Сразу же, как по звонку, между штор просунулась голова метрдотеля — чего изволите?
— Водки нам! — скомандовал голове Аббас. — Лучшей! Живо!
Голова кивнула и исчезла.
— Я пить с тобой не буду, — сказал я, вставая. — Ты лжец, предатель…
— Да, да, да! — перебил меня Аббас. — И выкормыш притом. Ты меня, как змею, на груди пригрел, а я отогрелся и тебя тяпнул. Ну, и много еще чего в таком же духе. Обычные стереотипы, к которым прибегают проигравшие, чтобы проигрыш не выглядел результатом их собственного недоумия, а казался результатом чьего-то вероломства и коварства. Дабы вызвать у сопереживающих сопли соболезнования. Типичная позиция слабых.
Я дернул коленом, тяжелый стул сзади меня с грохотом опрокинулся навзничь. Ворвавшийся в нашу келью официант проворно поставил на стол поднос с водкой и рюмками, подскочил ко мне, поднял стул и белоснежной салфеткой обмахнул мне штанины ниже колена.
— Погоди, шеф, не уходи! — воскликнул Аббас, наливая водку в высокий лафитник. — Не желаешь пить со мной, я выпью один, мне не впадлу. Но — не хочешь напоследок услышать кое-что интересное?
— Вряд ли ты еще когда-нибудь чем-то сможешь меня заинтересовать, — сухо ответил я, снова отодвигая ногой навязчивый стул.
— На спор! — воскликнул Аббас, поднимая вверх руки. — Если ты скажешь, что то, что ты услышал от меня, оказалось тебе не интересно, я тут же выплачиваю тебе, шеф, тысячу американских долларов. Если признаешь, что я тебя заинтересовал — ты ничего не должен.
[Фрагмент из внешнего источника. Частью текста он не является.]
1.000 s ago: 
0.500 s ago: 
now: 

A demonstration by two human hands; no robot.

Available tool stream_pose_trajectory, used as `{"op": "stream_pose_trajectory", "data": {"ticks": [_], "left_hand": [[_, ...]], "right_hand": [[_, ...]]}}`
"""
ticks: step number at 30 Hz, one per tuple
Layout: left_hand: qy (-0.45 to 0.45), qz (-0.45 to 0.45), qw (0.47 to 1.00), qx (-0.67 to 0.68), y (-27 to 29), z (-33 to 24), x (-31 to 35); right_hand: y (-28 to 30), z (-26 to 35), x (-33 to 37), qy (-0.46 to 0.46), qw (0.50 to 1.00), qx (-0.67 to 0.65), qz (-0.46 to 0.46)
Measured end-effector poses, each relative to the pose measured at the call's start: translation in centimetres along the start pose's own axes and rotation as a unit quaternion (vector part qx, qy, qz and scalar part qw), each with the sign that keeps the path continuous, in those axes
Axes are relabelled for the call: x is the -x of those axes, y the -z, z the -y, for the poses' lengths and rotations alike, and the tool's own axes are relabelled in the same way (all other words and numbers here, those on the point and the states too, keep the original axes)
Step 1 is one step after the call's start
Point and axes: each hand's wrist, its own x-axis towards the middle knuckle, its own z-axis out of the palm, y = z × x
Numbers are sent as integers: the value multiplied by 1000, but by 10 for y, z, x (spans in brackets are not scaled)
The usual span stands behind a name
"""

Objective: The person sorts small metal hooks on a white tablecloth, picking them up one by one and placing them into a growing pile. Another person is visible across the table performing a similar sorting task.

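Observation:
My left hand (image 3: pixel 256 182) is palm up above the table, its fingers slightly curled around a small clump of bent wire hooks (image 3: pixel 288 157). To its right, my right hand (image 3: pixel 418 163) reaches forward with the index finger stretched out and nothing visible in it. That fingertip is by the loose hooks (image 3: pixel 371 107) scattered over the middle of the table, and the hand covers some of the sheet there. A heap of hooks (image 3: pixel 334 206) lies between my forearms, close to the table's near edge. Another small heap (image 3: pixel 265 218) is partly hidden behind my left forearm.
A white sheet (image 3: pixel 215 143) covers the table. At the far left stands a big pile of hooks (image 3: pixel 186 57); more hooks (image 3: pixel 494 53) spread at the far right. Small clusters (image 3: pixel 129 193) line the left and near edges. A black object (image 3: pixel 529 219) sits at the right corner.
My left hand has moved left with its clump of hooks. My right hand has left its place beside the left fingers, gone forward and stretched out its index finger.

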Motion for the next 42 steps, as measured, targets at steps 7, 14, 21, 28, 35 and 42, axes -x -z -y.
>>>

Критерий — как обычно, твое слово.
Мне захотелось съездить наглецу по роже и уйти, но Аббас всегда умел меня заинтриговать. Вот только повестись на его условия было немыслимо.
— У тебя пять минут, — сухо сказал я. — Деньги мне твои не нужны, но пять минут, так и быть, я готов слушать тебя бесплатно.
— Вполне достаточно, — ответил Аббас. — Время контролировать будем по моим часам — это очень точные часы! «Свисс Мэйд», не подделка какая-нибудь. Время пошло!
И Аббас, прогнувшись в спине, махнул рюмку водки.
— Итак, господа народные депутаты, — начал он, пародируя речь Остапа Бендера о преступной карьере Корейко. — Сейчас в течение пяти минут я расскажу вам об ошибках моего глубокоуважаемого шефа, Арсения Андреевича Костренёва, которые привели к тому, что он — еще недавно владелец большого, очень перспективного бизнеса, человек, до которого мне было — как ползком до Египта, сейчас стоит передо мной и рассказывает, что для него на заправке важна сумма, которую я постесняюсь дать местному халдею, когда он будет подавать мне пальто. Интересно? Вижу, что интересно. Итак, ошибка номер один.